Chloe was kind of adorable on the plane, BTW. The poor kid was shaking like a leaf when we were gearing up for take-off on the tarmacadam in SLC. She was as anxious as I've ever seen her, and I was honestly concerned we were going to have to stop the aircraft and turn around (I wonder what the airline's policy is for dealing with a hysterical 14 year-old with a stevedore's vocabulary? Kinda glad I didn't have to find out.), but by the end of the flight to Chicago she had gone from begging me to pull up the plastic shade to the window to begging me to change seats so she could watch the storm clouds pass under us. It was so much fun to watch her switch from fear to wonder in just a few minute's time. I really wish Sofia could have been there to see her little girl face her fears so well. Proud and happy uncle moments for everyone.
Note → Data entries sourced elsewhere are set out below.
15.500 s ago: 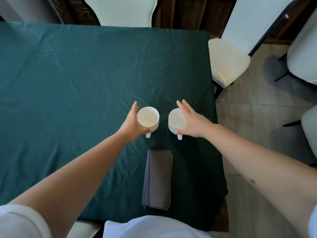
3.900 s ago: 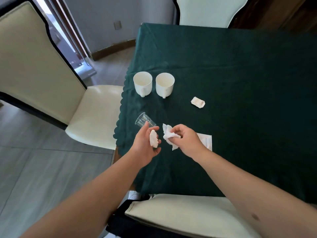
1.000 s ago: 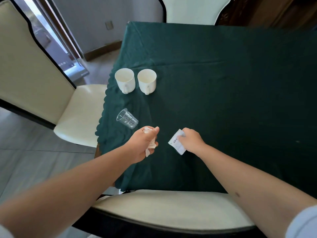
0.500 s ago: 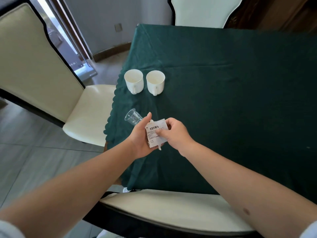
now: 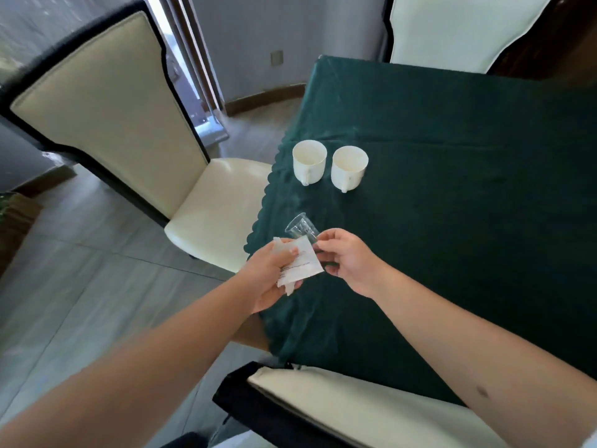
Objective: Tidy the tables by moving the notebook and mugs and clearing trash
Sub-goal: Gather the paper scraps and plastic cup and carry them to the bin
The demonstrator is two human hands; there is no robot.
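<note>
Two white mugs, one to the left (image 5: 309, 164) and one to the right (image 5: 349, 168), stand side by side near the left edge of the green-clothed table (image 5: 452, 189), handles toward me. A clear plastic cup (image 5: 301, 228) lies tipped on the cloth below them. My left hand (image 5: 269, 276) is closed on a printed paper slip (image 5: 302, 263) with crumpled white tissue behind it. Just right of the slip is my right hand (image 5: 344, 258), fingers loosely apart and fingertips at the cup's base. No notebook is in view.
A cream chair (image 5: 129, 124) with a dark frame stands left of the table, its seat beside the cloth's scalloped edge. Another cream chair (image 5: 355, 405) is pushed in at the near side, and a third chair back (image 5: 452, 24) stands at the far end. Grey tiled floor lies at the left.
My right hand has let go of the printed slip, which is now in my left hand alone, and moved up to the clear cup. The view has shifted left.
</note>
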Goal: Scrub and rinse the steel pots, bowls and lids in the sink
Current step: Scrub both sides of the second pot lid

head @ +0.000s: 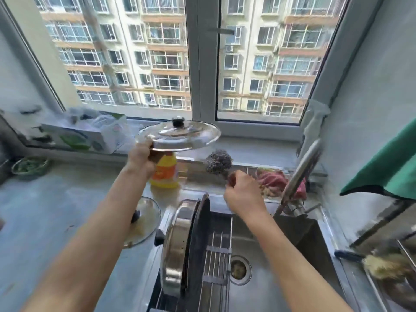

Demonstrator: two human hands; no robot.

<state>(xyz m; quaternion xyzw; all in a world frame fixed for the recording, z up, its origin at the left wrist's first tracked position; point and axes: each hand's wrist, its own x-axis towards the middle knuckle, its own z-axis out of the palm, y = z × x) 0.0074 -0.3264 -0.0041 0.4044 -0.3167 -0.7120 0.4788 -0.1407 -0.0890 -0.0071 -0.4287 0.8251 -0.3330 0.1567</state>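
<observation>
Your left hand (pixel 140 157) grips the rim of the steel lid (pixel 179 136), held level above the tabletop's (pixel 67 199) back edge. Your right hand (pixel 244 192) pinches the scourer's (pixel 218 162) handle over the sink's (pixel 254 244) back rim, and a pot (pixel 180 248) leans on the sink's left edge.

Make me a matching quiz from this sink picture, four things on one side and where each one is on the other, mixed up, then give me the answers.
Things:
1. steel lid
2. scrubber
3. yellow bottle
4. pan

Places:
A. standing on edge at the sink's left side
B. held up by its rim in the left hand
C. on its handle, gripped in the right hand
D. standing on the counter under the raised lid

Pairs: 1-B, 2-C, 3-D, 4-A
</observation>
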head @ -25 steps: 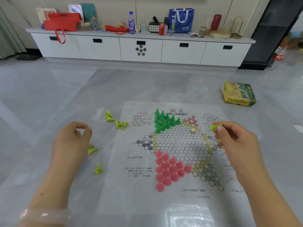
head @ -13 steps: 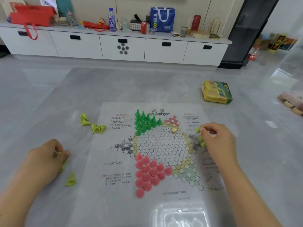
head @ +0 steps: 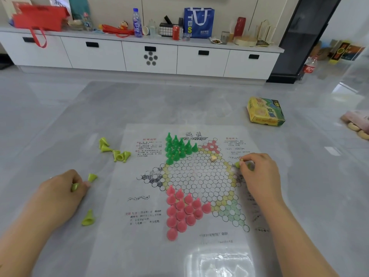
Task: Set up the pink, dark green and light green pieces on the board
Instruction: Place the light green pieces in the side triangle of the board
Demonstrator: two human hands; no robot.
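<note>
Grey glossy floor, white sideboard along the back wall, and I'm sat over the paper board (head: pixel 199 188) with only the one head view to go on.

What's changed in the last second: my left hand (head: pixel 60 193) has dropped from hovering to the floor at 9 o'clock of the board and now pinches a light green piece (head: pixel 75 186), with another (head: pixel 92 177) just beside my fingertips. My right hand (head: pixel 259 172) has slid down onto the star's 3 o'clock point and is curled round a light green piece (head: pixel 238 164) there; more green peeks out under my fingers. So the light green set is only starting.

Dark green pieces (head: pixel 177 147) fill the 11 o'clock point, pink pieces (head: pixel 184 210) fill the 7 o'clock point; I'd call both done. A loose bunch (head: pixel 117 153) lies off the board at 10 o'clock, plus one (head: pixel 87 218) at 8 o'clock. A small pale bit (head: pixel 213 158) sits on the grid.

Readable stuff: blue bag (head: pixel 198 23) says "TBS". The board's red text and the yellow box (head: pixel 265 111) lettering are too blurry.
</note>
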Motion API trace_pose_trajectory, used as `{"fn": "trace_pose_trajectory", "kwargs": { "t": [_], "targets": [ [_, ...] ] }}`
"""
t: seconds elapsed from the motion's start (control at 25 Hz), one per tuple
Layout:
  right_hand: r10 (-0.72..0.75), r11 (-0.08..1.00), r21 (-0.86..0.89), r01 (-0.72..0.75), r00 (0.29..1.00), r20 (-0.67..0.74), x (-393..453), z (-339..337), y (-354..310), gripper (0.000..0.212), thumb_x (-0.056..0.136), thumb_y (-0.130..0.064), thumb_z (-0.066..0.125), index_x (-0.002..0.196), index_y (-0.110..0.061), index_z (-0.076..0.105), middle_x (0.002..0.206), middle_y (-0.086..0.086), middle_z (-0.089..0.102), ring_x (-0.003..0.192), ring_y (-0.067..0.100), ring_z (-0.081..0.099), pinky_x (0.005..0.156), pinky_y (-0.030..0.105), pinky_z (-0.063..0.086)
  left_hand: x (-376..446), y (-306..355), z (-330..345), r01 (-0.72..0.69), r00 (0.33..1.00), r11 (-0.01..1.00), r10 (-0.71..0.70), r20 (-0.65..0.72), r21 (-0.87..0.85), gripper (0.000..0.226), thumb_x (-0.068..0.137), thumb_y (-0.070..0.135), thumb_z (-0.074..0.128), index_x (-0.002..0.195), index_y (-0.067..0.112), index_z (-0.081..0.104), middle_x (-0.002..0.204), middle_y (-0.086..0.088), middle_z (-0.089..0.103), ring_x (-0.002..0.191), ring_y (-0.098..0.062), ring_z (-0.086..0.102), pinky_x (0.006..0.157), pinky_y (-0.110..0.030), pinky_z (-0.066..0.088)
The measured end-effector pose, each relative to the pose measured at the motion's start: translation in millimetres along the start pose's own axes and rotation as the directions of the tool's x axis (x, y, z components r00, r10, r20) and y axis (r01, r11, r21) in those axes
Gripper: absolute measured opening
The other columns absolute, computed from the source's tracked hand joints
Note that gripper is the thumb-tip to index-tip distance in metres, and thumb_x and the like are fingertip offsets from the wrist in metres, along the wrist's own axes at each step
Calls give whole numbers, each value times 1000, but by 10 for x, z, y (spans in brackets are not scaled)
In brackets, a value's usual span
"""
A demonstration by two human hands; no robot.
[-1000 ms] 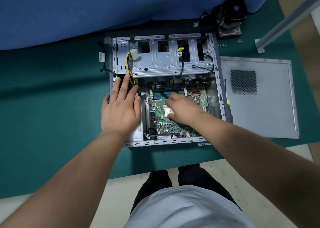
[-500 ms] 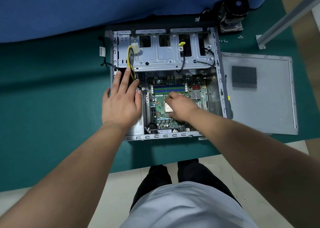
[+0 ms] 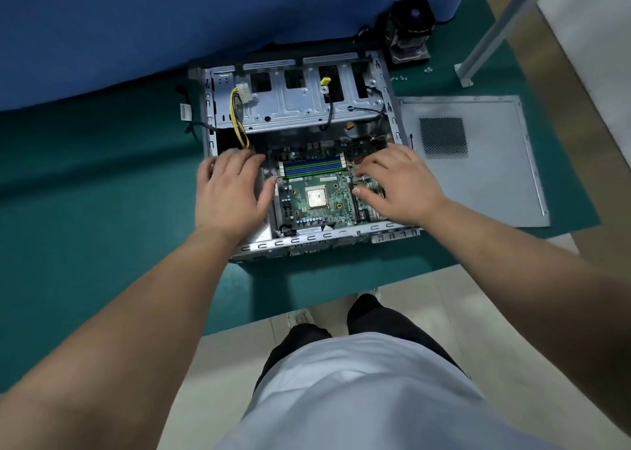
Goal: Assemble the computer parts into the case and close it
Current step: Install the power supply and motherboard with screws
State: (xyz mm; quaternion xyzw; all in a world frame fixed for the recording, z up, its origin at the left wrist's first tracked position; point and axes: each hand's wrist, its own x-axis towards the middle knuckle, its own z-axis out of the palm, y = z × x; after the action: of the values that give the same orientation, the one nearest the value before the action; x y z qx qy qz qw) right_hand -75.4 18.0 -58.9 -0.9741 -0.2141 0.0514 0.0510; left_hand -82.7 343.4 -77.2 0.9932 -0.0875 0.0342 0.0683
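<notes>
An open grey computer case (image 3: 307, 241) lies on a green mat. Inside it sits a green motherboard (image 3: 327, 210) with a bare silver CPU (image 3: 316, 197) in the middle and blue and green memory slots (image 3: 314, 169) behind it. My left hand (image 3: 230, 193) rests palm down on the power supply at the case's left side, fingers spread and relaxed. My right hand (image 3: 397, 185) hovers over the board's right part with loosely bent fingers, holding nothing. A CPU cooler with fan (image 3: 409, 29) stands behind the case at the right.
The grey side panel (image 3: 485, 183) lies flat to the right of the case. Yellow and black cables (image 3: 239, 121) hang over the drive cage (image 3: 297, 108). Small screws (image 3: 426, 70) lie near the cooler. A metal post (image 3: 495, 29) slants at the upper right. A blue cloth covers the back.
My right hand has lifted off the CPU and moved to the right side of the board, uncovering the CPU. My left hand has stayed on the power supply, its fingers now less extended.
</notes>
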Motion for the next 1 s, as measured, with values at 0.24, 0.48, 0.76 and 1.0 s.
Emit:
{"fn": "trace_pose_trajectory", "kwargs": {
  "t": [0.24,0.48,0.76,1.0],
  "targets": [
    [53,995,-81,-50,998,27,-15,7,-59,63,98,-69,30,122,-27,70,121,-2,71,121,21,58,123,41,22,-158,122,-1,-21,995,1000,22,99,-14,61,99,54,36,150,19,39,143,-8,51,136,-30,43,122,-45,21],
    [55,989,-142,-49,997,45,-24,43,-56,64,98,-68,27,118,-27,72,113,-3,73,117,19,61,125,39,20,-170,128,-18,-15,996,1000,18,88,-24,60,98,49,39,149,18,40,143,-9,51,136,-30,42,121,-45,23],
    [46,991,-126,-41,998,34,-82,64,-59,57,97,-66,31,112,-30,74,110,-5,74,114,17,62,124,41,20,-193,175,-68,16,997,997,-10,83,-75,56,90,38,47,142,16,47,138,-8,55,132,-29,45,117,-44,27],
    [39,990,-137,-39,999,-3,93,59,40,40,93,-43,50,120,-23,73,131,-2,63,136,23,45,124,45,21,-83,256,-42,19,994,999,-23,103,40,46,86,33,55,129,19,57,122,-6,57,117,-30,51,111,-45,30]
  ]
}}
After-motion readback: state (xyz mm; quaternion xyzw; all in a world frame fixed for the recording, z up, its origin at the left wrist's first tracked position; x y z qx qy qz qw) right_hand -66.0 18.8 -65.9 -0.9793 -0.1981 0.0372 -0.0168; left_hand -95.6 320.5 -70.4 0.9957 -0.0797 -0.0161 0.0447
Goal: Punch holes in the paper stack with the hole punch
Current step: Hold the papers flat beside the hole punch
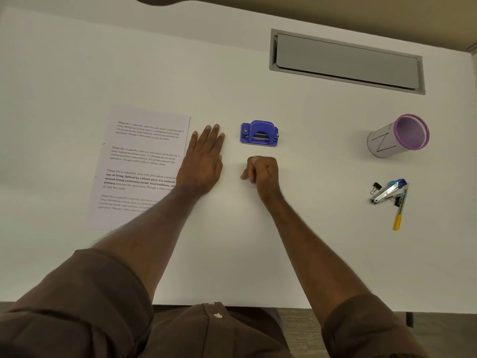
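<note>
Left hand (204, 161) lies flat and empty on the counter (232, 241); right hand (262, 169) is loosely curled, empty. Paper stack (139, 164) lies left, its left edge apparently already notched; hole punch (259, 133) sits apart, untouched.

Brown buttoned shirt (206, 332) with white buttons; sleeves (85, 293) rolled above bare forearms.

pretty even soft overhead light, faint shadows, no glare, edges bend wide-angle style, right hand (262, 171) slightly blurry
</note>
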Available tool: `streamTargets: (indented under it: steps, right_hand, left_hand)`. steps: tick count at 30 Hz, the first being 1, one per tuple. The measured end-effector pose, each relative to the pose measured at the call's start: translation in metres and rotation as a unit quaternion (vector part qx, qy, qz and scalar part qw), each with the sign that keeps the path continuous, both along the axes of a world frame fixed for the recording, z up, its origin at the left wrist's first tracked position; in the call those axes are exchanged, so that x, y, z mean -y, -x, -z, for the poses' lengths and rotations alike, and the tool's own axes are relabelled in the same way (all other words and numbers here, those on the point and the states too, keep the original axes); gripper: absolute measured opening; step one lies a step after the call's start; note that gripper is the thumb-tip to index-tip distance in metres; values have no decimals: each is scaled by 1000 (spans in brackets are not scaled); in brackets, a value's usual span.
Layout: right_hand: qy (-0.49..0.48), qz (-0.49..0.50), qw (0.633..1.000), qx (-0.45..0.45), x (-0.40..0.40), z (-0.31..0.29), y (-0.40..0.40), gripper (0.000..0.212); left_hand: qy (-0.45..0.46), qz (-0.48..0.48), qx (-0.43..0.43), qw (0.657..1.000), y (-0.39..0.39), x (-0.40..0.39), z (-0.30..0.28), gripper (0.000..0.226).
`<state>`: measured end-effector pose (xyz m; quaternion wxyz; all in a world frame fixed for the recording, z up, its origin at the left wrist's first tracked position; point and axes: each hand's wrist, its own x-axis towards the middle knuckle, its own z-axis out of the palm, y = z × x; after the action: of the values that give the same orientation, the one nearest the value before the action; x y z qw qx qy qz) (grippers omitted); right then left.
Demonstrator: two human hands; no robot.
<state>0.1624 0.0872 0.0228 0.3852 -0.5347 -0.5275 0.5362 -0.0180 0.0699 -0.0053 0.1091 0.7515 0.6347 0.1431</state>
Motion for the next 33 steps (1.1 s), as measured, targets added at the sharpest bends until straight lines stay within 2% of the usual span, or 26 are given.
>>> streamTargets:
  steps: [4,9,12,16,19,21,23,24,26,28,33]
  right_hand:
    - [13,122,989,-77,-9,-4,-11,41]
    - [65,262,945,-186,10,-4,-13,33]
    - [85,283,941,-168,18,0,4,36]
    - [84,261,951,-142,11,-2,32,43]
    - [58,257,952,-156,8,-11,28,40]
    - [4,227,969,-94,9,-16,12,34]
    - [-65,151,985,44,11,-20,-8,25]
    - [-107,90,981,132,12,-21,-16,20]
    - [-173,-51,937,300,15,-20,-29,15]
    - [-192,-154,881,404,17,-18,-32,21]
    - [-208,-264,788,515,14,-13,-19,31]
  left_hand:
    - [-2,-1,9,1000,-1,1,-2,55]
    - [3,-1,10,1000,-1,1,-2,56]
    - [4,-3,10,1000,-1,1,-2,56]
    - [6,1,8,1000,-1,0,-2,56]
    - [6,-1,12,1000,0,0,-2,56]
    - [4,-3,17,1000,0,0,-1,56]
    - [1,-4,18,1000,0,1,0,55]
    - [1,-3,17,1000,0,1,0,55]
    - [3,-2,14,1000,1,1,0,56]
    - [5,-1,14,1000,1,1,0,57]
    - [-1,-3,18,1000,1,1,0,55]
Charlotte and Sofie picked us up at the airport, and it was almost heart-breaking how good they looked. (Tony and Lennart, you are beautiful, too!) I'm a little jealous that the only real manifestion of the Bjorklund blood in my life has been the ability to spin profound guilt from straw coupled with a body that has a penchant for snapping in two in a stiff breeze.

But I digress.

For those of you in the know, I will tell you that Jesper and Josef are giants. Giants! If they weren't so darned good looking I'd think that maybe they got a little troll* blood in them. Josef is a little taller than I am at 16 and Jesper stands a good 4 or 5 inches over my 6' blah. They both rock climb, so they're of course built like, well, like rock climbers, and both play guitar excellent well (Josef flamenco style). Their English is immaculate and almost a match for their kindness and generosity of spirit.

Hilda is reaching Aesir stature as well, and has taken to the drums and sewing for her creative outlets. I hope I don't sound creepy when I say this, but she's a beautiful young woman. Kajsa is about as delightfully charming a tomte as one could hope to encounter in the Swedish countryside, and my Swedish has increased tenfold because of her tutelage (that's right, kids, I now know ten Swedish words!).

For those of you not in the know, let me just say that my cousins' children come correct, as the kids up to so recently used to say.

Film at eleven.

*I apologize to any trolls reading this, it's just that, to a majority of the folk of the Midgard, you just really ain't getting the job done, looks-wise. Sorry.